An image came into my mind while I was day dreaming, and it was the kind of thing I knew immediately I had to make into a story, somehow. The image was the first line of the story, actually: A baby’s hand, sticking out of the soil, as if grasping for freedom. Creepy. I was very tempted to go with the well worn Evil Dead Baby idea, but decided against it because it’s so hackneyed I had to use capital letters just then. What I came up with was, I hope, a bit more original. As always, enjoy!


Ben Pienaar


A hand, young and fresh like a baby’s, stuck out of the soil in Peter Hannet’s back garden. When he saw it, Peter’s mouth fell open and he stood, hose continuing to flood his vegetable garden unattended, and stared at the thing without breathing. Only when spots began to flash in front of his eyes did he come back to himself. A few minutes later, having turned off the hose, made a cup of tea and gathered himself sufficiently, he nodded to himself, pushed his glasses up his nose and headed back out into the garden, quite bravely, really.

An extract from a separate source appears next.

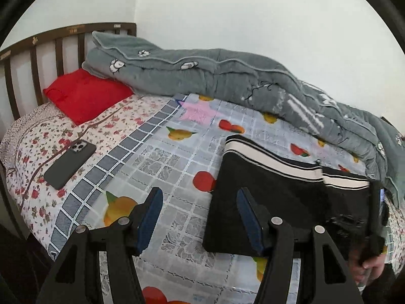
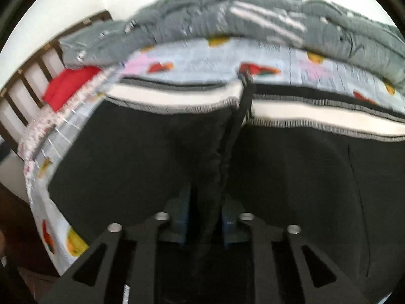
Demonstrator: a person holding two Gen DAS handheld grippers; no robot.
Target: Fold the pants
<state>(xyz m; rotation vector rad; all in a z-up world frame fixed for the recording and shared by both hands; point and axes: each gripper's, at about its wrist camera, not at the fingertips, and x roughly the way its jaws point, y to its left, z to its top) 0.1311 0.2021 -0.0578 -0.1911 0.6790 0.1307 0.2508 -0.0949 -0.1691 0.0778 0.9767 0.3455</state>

It was not a hand. He almost doubled over with relief, laughing quietly to himself at his own foolishness. Then again, it wasn’t so foolish, was it? Kneeling beside it in the soil, it was like no plant he’d ever seen before, and he tended to know plants. But the stem was too long to be a wrist, and the ‘fingers’ had no joints that he could see, though they curled up as though the buried thing was trying to claw it’s way to the surface. After a few minutes of analysis, he prodded it and recoiled at the touch – it felt just like human skin! Had it belonged to a dead baby, however, he was certain it wouldn’t be so vibrant and coloured. One of the little fingers had curled after his touch, and now it began to uncurl slowly.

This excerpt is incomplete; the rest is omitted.